§ EXERCISE DETAILS
Give back the full listing, character for character, with no pictures.
### EXERCISE DATA ###
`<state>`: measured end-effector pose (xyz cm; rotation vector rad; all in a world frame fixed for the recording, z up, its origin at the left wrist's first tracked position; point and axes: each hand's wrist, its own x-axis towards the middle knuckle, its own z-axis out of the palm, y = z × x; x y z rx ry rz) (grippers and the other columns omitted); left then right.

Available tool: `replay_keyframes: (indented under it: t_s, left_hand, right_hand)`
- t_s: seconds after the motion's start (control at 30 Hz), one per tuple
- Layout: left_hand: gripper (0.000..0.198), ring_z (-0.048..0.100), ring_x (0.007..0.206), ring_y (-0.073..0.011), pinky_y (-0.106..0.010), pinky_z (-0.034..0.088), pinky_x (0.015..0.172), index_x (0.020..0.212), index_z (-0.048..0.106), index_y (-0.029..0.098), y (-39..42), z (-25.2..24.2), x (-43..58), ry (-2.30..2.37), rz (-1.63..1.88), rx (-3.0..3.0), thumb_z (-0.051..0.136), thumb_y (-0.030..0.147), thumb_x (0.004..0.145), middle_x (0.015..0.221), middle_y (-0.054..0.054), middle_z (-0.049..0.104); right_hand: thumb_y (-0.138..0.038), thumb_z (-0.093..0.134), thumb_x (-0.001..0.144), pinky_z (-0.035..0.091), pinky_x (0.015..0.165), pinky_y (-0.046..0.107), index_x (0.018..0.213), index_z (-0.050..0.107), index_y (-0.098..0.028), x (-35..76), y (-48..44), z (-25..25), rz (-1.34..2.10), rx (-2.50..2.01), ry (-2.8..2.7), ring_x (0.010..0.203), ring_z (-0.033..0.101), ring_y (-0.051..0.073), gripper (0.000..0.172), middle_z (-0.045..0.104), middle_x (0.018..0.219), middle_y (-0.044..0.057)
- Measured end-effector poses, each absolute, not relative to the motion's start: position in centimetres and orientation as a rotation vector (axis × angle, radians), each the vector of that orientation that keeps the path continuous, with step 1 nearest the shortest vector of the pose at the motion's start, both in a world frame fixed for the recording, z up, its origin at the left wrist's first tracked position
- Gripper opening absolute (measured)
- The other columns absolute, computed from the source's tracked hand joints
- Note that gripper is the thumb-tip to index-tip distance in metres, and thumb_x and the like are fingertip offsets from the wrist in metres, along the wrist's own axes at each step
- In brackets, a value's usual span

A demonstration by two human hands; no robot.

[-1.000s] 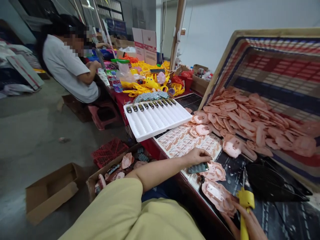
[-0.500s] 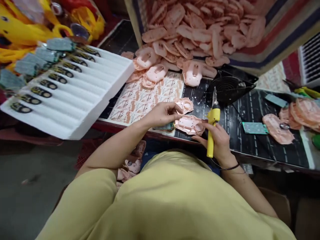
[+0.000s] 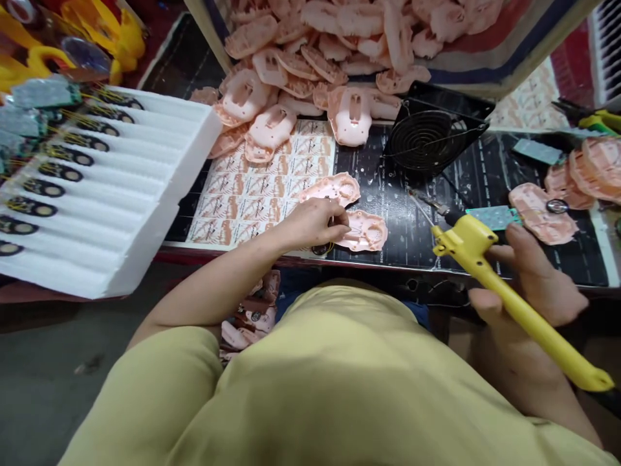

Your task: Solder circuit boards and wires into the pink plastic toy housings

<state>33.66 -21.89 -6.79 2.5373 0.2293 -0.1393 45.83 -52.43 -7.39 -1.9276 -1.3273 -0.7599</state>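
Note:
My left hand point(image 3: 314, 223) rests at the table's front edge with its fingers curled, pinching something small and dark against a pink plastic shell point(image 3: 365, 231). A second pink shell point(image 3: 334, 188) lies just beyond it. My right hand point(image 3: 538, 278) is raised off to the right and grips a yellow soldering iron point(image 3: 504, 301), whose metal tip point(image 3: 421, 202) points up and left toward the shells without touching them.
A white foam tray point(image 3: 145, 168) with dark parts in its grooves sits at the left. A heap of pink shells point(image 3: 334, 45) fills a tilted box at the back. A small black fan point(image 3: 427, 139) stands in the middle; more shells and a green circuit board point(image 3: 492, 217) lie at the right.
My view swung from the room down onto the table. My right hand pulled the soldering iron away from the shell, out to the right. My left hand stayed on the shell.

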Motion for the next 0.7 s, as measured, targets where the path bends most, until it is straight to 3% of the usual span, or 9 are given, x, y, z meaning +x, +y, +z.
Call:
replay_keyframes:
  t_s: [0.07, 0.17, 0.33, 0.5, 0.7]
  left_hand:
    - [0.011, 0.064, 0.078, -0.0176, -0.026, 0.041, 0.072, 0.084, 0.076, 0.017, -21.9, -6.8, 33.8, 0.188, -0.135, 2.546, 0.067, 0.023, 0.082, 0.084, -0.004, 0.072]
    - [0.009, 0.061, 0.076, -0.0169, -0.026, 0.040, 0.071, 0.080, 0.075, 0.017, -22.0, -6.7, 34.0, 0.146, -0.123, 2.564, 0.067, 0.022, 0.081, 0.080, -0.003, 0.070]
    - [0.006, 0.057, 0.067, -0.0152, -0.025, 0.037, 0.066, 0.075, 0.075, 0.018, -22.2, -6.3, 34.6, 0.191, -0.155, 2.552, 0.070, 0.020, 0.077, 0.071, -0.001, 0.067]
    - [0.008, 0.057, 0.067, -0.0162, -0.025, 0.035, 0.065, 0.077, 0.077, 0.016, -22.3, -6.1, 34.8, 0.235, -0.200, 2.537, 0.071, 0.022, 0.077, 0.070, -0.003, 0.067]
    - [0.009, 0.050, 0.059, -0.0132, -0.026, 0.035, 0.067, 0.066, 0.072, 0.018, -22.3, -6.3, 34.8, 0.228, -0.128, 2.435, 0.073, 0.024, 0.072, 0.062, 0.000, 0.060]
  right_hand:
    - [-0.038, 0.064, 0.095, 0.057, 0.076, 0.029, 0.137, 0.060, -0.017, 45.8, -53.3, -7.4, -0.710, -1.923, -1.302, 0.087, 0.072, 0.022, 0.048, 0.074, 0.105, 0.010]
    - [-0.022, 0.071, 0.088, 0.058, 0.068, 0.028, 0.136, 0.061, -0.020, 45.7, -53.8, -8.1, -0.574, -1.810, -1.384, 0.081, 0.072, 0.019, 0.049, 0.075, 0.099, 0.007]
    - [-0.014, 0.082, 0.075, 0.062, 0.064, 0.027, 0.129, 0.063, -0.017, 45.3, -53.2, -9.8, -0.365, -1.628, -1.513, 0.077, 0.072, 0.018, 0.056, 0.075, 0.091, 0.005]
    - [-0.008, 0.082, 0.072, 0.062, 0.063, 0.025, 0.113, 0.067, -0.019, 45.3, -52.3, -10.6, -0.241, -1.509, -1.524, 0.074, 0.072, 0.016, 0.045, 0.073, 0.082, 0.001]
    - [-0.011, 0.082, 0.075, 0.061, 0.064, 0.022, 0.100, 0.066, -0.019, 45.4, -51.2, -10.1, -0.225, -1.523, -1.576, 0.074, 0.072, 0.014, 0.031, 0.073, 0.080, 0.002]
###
§ FINISHED TASK
`<state>`: measured end-effector pose (xyz cm; rotation vector rad; all in a world frame fixed for the recording, z up, its origin at the left wrist's first tracked position; point and axes: each hand's wrist, its own x-axis towards the middle knuckle, its own z-axis out of the palm, y = z × x; x y z rx ry rz) (grippers and the other columns omitted); left then right.

Available tool: `replay_keyframes: (indented under it: t_s, left_hand, right_hand)`
- t_s: seconds after the motion's start (control at 30 Hz), one per tuple
- Layout: left_hand: gripper (0.000..0.198), ring_z (-0.048..0.100), ring_x (0.007..0.206), ring_y (-0.073..0.011), pinky_y (-0.106..0.010), pinky_z (-0.034..0.088), pinky_x (0.015..0.172), index_x (0.020..0.212), index_z (-0.048..0.106), index_y (-0.029..0.098), y (-39..42), z (-25.2..24.2), x (-43..58), ry (-2.30..2.37), rz (-1.63..1.88), rx (-3.0..3.0), thumb_z (-0.051..0.136), thumb_y (-0.030..0.147), thumb_x (0.004..0.145), middle_x (0.015..0.221), middle_y (-0.054..0.054), middle_z (-0.049..0.104); right_hand: thumb_y (-0.138..0.038), thumb_z (-0.093..0.134), thumb_x (-0.001..0.144), pinky_z (-0.035..0.091), pinky_x (0.015..0.165), pinky_y (-0.046..0.107), index_x (0.018..0.213), index_z (-0.050..0.107), index_y (-0.098..0.028), x (-35..76), y (-48..44), z (-25..25), rz (-1.34..2.10), rx (-2.50..2.01), ry (-2.8..2.7), ring_x (0.010..0.203), ring_z (-0.033..0.101), ring_y (-0.051..0.073), gripper (0.000..0.172), middle_z (-0.045..0.104), middle_x (0.018..0.219), middle_y (-0.044..0.057)
- Measured end-effector poses, each absolute, not relative to the motion's start: position in centimetres and orientation as a rotation vector (axis × angle, radians), each the vector of that orientation that keeps the path continuous, with step 1 nearest the shortest vector of the pose at the motion's start, both in a world frame fixed for the recording, z up, its origin at the left wrist's first tracked position
- Gripper opening absolute (measured)
- The other columns absolute, computed from the source's tracked hand joints
- Note that gripper is the thumb-tip to index-tip distance in metres, and thumb_x and the like are fingertip offsets from the wrist in metres, along the wrist's own axes at each step
- In brackets, a value's usual span

A demonstration by two human hands; no robot.

[-1.000s] 
[-0.500s] 
[+0.000s] 

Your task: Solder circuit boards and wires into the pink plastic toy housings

<state>33.66 -21.89 -6.79 2.5373 0.2293 -0.1393 45.83 -52.43 -7.39 -1.9276 -1.3273 -0.7599</state>
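Note:
My left hand point(image 3: 314, 223) rests at the table's front edge with its fingers curled, pinching something small and dark against a pink plastic shell point(image 3: 365, 231). A second pink shell point(image 3: 334, 188) lies just beyond it. My right hand point(image 3: 538, 278) is raised off to the right and grips a yellow soldering iron point(image 3: 504, 301), whose metal tip point(image 3: 421, 202) points up and left toward the shells without touching them.
A white foam tray point(image 3: 145, 168) with dark parts in its grooves sits at the left. A heap of pink shells point(image 3: 334, 45) fills a tilted box at the back. A small black fan point(image 3: 427, 139) stands in the middle; more shells and a green circuit board point(image 3: 492, 217) lie at the right.
My view swung from the room down onto the table. My right hand pulled the soldering iron away from the shell, out to the right. My left hand stayed on the shell.
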
Motion for the next 0.7 s, as measured, targets where the path bends most, until it is straight to 3% of the usual span, or 9 are given, x, y, z meaning +x, +y, +z.
Call:
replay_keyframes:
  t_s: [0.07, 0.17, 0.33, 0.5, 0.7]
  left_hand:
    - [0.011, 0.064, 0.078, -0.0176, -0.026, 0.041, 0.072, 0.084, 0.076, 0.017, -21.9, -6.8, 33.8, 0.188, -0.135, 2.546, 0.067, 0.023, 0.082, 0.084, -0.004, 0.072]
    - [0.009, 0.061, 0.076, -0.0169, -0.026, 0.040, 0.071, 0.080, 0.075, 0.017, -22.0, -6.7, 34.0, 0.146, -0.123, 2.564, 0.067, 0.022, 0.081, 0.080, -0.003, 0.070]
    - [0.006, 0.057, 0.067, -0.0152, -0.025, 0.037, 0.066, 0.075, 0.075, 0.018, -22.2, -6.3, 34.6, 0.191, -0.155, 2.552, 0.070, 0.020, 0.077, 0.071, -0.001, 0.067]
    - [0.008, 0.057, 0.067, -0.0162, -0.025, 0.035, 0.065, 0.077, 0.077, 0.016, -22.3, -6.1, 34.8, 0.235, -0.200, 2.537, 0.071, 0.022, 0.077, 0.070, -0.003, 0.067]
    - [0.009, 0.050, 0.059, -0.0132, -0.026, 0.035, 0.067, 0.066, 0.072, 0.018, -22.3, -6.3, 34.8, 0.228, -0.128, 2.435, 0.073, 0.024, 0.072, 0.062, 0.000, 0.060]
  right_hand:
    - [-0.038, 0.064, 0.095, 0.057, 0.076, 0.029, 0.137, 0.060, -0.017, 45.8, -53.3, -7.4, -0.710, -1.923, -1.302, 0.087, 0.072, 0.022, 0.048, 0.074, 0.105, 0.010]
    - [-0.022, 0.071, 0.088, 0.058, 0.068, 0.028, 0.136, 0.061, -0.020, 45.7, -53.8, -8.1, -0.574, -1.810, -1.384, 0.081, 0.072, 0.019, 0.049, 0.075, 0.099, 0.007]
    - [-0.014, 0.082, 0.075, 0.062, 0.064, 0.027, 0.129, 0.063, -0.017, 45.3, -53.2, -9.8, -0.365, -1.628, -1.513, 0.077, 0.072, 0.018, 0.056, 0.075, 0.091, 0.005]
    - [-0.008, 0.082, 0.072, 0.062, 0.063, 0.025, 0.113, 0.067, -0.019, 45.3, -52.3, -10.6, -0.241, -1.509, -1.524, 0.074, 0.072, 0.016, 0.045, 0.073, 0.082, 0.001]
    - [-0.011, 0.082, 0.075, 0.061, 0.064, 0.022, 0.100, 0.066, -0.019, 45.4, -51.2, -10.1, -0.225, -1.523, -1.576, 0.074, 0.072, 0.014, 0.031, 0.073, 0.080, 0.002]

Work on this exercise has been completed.